[FLINK-11850][zk] Tolerate concurrent child deletions when deleting owned zNode
When calling ZooKeeperHaServices#closeAndCleanupAllData it can happen that a child of the owned
zNode of the ZooKeeperHaServices is being concurrently deleted (e.g. a LeaderElectionService has
been shut down). In order to tolerate concurrent deletions, we use now ZKPaths#deleteChildren.
This closes #7929.
diff --git a/flink-runtime/src/main/java/org/apache/flink/runtime/highavailability/zookeeper/ZooKeeperHaServices.java b/flink-runtime/src/main/java/org/apache/flink/runtime/highavailability/zookeeper/ZooKeeperHaServices.java
index 1b2ff44..2596981 100644
--- a/flink-runtime/src/main/java/org/apache/flink/runtime/highavailability/zookeeper/ZooKeeperHaServices.java
+++ b/flink-runtime/src/main/java/org/apache/flink/runtime/highavailability/zookeeper/ZooKeeperHaServices.java
@@ -251,7 +251,21 @@
private void deleteOwnedZNode() throws Exception {
// delete the HA_CLUSTER_ID znode which is owned by this cluster
- client.delete().deletingChildrenIfNeeded().forPath("/");
+
+ // Since we are using Curator version 2.12 there is a bug in deleting the children
+ // if there is a concurrent delete operation. Therefore we need to add this retry
+ // logic. See https://issues.apache.org/jira/browse/CURATOR-430 for more information.

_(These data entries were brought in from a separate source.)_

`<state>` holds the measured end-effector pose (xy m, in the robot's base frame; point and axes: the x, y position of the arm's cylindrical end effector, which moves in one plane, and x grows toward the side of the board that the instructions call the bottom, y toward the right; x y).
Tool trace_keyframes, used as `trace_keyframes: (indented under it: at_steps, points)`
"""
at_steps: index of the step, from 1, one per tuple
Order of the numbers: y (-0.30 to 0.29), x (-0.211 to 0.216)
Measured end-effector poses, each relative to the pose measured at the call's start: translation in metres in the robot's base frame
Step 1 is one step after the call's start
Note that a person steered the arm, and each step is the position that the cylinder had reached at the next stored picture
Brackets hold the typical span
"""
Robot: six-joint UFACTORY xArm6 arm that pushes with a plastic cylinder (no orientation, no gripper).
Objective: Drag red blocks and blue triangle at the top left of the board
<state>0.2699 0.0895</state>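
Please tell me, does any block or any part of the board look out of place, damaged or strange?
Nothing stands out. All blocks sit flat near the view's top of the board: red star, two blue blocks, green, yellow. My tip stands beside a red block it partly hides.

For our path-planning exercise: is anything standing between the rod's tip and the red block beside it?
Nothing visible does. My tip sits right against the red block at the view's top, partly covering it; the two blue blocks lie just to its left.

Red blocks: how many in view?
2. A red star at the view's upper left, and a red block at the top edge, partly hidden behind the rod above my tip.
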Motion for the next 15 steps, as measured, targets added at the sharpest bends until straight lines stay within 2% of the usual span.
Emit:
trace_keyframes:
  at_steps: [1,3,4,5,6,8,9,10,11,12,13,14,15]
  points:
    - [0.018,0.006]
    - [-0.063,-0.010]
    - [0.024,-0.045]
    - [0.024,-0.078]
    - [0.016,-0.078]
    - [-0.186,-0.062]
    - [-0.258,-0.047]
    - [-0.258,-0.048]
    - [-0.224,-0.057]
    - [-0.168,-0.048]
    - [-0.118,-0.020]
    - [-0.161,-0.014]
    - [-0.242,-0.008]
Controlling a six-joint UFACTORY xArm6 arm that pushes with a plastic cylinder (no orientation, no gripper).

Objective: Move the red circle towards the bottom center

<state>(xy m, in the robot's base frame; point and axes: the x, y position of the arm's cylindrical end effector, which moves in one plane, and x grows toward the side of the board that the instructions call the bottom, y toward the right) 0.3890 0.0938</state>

+ // The retry logic can be removed once we upgrade to Curator version >= 4.0.1.
+ boolean zNodeDeleted = false;
+ while (!zNodeDeleted) {
+ try {
+ client.delete().deletingChildrenIfNeeded().forPath("/");
+ zNodeDeleted = true;
+ } catch (KeeperException.NoNodeException ignored) {
+ // concurrent delete operation. Try again.
+ LOG.debug("Retrying to delete owned znode because of other concurrent delete operation.");
+ }
+ }
}
/**